Megadeth frontman Dave Mustaine has posted the following message on the band's official MySpace page:
"Well, I made it and day two of the procedure is almost over [referring to recent surgery for a neck injury — Ed.] . I wanted to take this time to thank you for all of your support. It was necessary for me to do this so that I could continue to operate at maximum potential for us all, and the timing was right, the doctor was right, and my mentality was prepared to have a long frikken needle stuck into my neck, just short of the brain stem."

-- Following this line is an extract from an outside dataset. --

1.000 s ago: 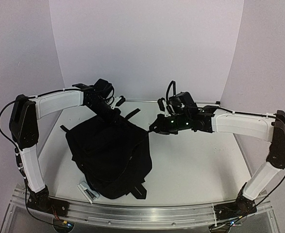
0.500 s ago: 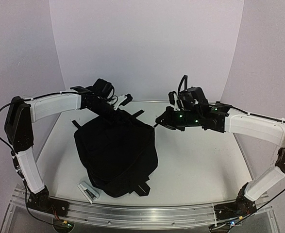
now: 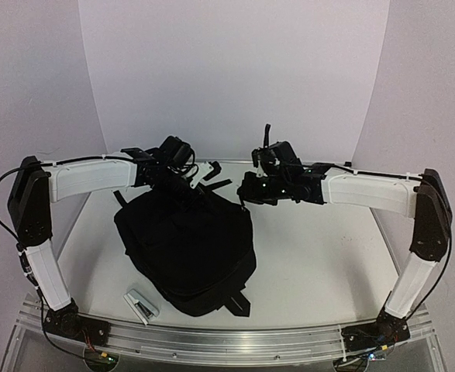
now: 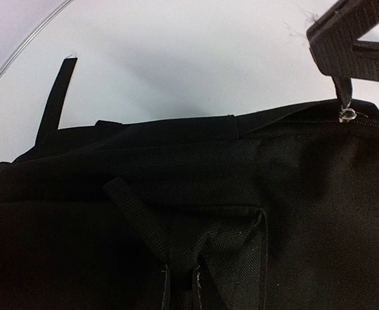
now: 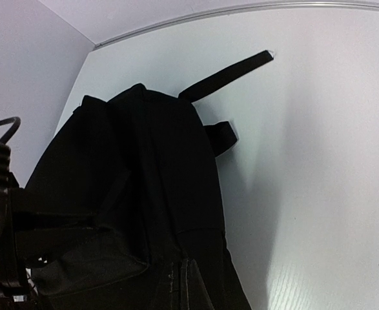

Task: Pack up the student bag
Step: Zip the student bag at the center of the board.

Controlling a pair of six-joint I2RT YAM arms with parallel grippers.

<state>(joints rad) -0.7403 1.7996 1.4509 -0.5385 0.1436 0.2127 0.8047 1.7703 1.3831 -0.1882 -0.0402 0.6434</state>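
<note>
On table [image 3: 320, 256], one student bag [image 3: 188, 248]; left end effector [image 3: 191, 194] clamps its top, right end effector [image 3: 244, 199] pinches zipper pull [image 4: 348, 115].

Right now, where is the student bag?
In the top view the student bag lies on the left half of the table, its far edge at the left gripper and right gripper; a small grey object sits by its near-left corner.
</note>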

"I am over any of the pain from the procedure and I thank you for the confidence to break free from this bondage. I am also starting to experience the effects of the cervical epidural that they did, and the medication that they inject into my spinal column. We are optimistic that this will eliminate any need for further procedures to address the bulging disks in my thoracic vertebrae."
"Meanwhile, I have had such a strenuous last few weeks. We had to finish the artwork for the [new Megadeth] record, and then there was the fiasco that went along with that. Then next was making the merchandise line for the good people at our vendors like Hot Topic, and the mom-and-pop stores were next, and this damn near killed me because of the deadline from the record company, and then the deadline to do the merchandise, and oh yeah, there was that video we just did in-between all of the work I have been doing."
"I [also] finish[ed] approving my autobiography, which I read over a dozen chapters today and I was really happy with it. Of course, there are a lot of harsh things that I say in the book, but at the end of each section, there is a tremendously human side of me that I haven't ever seen. It showed how even after I ruined so many relationships, it showed how a contrite heart, a humble spirit, a sincere apology and the effort not to do the same thing to the same person again, and you will be surprised at how forgiving people are. I WANT EVERY ONE TO KNOW THAT THE STORIES ARE TOLD AS THEY WENT DOWN, AND THE EPILOGUE IS THAT I AM TRULY GRATEFUL FOR MY NEW ATTITUDE, AND FOR ANY OF THE RELATIONSHIPS THAT WERE SALVAGEABLE."
"I got purdy damn adept at handing over those olive branches."
"So, until I get completely swamped again tomorrow morning, while trying to develop TheLiveLine [a service launched by Mustaine that enables musicians to connect to their audience over the phone], trying to grow my wife's coffee business, proofing my book, setting up my radio station, designing the stage for our next tour, and preparing for the next rehearsal which will no doubt involve a dump truck full o' problems all over again."
"I love you guys all so very much and thanks again for the prayers, thank for the positive thoughts, even thank to the f*ckers who wanted me to stay hurt — I am healing to spite you, ya bastards!"